**Exercise details:**
Among the lines below, some may hold the word "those"; state how many do, giving only the number.

Saved entries:
..............................

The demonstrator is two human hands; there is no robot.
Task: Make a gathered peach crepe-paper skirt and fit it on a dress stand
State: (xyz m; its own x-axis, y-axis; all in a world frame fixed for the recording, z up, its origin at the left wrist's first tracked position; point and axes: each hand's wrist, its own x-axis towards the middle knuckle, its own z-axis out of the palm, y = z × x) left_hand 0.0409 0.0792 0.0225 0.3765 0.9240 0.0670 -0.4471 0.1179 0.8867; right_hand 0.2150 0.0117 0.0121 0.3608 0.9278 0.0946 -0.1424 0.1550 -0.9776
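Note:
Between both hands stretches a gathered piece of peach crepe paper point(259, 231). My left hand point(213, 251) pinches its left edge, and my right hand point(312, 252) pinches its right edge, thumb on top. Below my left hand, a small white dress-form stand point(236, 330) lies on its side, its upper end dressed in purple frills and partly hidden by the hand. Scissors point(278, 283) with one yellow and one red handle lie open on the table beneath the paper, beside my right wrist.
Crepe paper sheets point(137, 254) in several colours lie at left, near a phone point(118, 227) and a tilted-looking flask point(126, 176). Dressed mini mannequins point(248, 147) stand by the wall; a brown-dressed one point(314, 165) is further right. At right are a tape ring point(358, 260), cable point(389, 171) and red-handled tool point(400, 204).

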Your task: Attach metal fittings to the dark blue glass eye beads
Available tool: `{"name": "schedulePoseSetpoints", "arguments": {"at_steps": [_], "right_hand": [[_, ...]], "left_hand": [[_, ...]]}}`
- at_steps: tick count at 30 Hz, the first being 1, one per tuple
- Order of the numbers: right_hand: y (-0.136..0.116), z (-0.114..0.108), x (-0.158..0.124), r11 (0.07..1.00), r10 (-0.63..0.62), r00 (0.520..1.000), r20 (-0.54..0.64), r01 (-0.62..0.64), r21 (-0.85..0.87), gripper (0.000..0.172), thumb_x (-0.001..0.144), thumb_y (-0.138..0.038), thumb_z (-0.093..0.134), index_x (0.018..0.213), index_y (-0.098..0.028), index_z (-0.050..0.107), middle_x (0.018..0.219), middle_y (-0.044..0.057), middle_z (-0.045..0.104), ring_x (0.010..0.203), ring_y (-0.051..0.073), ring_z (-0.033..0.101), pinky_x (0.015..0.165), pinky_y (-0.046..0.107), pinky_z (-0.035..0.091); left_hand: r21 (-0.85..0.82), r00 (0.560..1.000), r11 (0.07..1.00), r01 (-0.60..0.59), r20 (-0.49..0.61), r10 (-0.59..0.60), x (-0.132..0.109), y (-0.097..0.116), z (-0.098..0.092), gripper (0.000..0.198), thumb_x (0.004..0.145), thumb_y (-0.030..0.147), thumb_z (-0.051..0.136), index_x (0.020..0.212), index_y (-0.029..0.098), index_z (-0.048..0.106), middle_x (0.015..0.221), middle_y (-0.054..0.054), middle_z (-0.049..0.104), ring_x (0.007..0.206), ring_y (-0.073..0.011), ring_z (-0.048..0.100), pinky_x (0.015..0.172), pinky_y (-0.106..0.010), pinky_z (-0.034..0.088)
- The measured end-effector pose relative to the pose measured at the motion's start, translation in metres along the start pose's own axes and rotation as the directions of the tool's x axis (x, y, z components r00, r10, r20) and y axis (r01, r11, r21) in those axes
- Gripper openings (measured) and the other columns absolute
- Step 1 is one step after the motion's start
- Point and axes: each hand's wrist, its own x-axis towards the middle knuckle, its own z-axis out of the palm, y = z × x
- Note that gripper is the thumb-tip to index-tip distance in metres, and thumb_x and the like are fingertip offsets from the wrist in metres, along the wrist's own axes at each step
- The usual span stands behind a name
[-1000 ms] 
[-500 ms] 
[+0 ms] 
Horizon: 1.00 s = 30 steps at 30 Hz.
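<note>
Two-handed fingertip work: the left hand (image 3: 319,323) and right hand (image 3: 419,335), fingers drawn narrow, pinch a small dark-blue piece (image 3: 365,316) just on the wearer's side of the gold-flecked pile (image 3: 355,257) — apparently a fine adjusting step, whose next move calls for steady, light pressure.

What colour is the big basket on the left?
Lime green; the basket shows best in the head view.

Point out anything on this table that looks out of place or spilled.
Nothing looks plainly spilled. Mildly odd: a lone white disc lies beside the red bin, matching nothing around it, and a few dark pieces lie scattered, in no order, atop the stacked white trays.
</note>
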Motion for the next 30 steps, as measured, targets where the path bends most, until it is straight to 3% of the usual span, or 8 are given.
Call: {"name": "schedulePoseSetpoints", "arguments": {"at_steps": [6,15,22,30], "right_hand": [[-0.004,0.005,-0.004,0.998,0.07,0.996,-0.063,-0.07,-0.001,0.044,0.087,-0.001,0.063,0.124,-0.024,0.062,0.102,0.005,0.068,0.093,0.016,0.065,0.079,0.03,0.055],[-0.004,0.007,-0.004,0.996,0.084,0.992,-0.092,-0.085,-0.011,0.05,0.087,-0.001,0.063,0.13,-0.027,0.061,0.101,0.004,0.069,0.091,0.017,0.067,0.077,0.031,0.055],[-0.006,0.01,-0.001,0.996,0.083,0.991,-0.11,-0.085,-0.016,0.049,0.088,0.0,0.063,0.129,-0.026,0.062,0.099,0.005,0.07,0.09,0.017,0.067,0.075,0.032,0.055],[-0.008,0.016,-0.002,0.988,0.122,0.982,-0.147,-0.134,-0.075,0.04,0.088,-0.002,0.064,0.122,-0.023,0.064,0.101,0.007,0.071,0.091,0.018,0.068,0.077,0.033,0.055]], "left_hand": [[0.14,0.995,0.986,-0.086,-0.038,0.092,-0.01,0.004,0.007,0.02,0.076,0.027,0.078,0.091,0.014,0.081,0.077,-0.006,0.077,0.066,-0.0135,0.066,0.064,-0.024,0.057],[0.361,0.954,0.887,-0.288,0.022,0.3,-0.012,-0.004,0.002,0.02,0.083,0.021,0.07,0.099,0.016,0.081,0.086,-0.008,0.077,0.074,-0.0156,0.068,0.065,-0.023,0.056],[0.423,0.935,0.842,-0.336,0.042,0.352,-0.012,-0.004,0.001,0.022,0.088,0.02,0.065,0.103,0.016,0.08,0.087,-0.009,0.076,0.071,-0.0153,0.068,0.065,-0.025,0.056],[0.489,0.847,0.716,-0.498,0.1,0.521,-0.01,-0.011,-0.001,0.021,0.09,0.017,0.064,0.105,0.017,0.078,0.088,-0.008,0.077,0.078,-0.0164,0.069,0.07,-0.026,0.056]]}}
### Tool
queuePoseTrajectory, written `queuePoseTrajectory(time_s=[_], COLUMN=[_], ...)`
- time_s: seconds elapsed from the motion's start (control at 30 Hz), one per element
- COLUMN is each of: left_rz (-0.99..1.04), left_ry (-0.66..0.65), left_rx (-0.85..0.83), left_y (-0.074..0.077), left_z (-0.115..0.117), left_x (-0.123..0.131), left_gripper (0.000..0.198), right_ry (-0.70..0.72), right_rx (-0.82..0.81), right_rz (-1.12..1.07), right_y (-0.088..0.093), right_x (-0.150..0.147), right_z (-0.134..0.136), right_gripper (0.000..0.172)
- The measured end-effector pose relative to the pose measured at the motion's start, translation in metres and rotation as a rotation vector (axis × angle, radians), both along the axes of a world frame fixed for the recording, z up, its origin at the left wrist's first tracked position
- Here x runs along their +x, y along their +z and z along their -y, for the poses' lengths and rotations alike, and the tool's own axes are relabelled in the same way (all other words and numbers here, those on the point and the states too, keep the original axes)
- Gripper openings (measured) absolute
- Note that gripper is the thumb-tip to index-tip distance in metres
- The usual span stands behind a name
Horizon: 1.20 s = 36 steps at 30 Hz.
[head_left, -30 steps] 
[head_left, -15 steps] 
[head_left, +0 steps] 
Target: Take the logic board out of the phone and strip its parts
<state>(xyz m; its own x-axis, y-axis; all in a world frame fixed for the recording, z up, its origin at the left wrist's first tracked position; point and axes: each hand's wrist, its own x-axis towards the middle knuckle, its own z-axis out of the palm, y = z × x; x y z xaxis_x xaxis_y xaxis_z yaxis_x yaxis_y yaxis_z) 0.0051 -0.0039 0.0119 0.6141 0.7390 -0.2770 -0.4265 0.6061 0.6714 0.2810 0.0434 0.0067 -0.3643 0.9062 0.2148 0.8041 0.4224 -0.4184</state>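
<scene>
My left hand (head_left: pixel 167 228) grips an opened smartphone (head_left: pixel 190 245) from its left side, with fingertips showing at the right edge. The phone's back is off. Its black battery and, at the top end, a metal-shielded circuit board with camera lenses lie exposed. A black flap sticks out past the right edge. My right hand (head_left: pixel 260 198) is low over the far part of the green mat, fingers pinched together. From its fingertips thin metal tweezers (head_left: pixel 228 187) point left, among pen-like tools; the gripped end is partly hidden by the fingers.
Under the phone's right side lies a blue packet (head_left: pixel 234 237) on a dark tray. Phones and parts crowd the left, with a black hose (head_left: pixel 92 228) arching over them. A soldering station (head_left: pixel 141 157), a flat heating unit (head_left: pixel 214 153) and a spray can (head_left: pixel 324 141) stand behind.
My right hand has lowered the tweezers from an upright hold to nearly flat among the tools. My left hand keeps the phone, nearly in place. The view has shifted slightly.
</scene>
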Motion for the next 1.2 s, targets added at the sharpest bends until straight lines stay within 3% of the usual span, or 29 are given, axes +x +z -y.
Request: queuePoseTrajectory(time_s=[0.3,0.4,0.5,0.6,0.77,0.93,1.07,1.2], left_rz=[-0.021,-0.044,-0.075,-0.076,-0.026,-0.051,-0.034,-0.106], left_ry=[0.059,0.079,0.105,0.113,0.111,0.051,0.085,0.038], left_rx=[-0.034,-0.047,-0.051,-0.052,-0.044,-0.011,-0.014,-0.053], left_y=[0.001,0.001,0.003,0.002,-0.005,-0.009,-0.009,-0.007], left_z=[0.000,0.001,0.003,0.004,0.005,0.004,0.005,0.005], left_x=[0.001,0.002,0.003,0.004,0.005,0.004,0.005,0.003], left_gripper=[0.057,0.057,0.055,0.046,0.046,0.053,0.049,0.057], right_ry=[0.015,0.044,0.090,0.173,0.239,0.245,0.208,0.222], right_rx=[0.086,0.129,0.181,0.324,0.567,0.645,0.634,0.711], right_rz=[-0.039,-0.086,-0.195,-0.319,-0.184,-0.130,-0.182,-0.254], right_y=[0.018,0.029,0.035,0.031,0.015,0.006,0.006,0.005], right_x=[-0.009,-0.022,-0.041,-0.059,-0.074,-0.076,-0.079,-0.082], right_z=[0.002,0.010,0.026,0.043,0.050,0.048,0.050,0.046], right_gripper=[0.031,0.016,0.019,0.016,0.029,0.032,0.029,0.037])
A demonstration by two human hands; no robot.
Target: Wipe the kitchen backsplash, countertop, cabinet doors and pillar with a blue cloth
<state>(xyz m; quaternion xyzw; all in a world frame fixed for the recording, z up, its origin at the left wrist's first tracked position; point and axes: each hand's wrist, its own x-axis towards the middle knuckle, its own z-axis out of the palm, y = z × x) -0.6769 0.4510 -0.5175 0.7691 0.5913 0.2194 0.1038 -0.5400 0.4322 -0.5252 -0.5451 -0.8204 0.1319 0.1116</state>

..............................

**Result below:**
2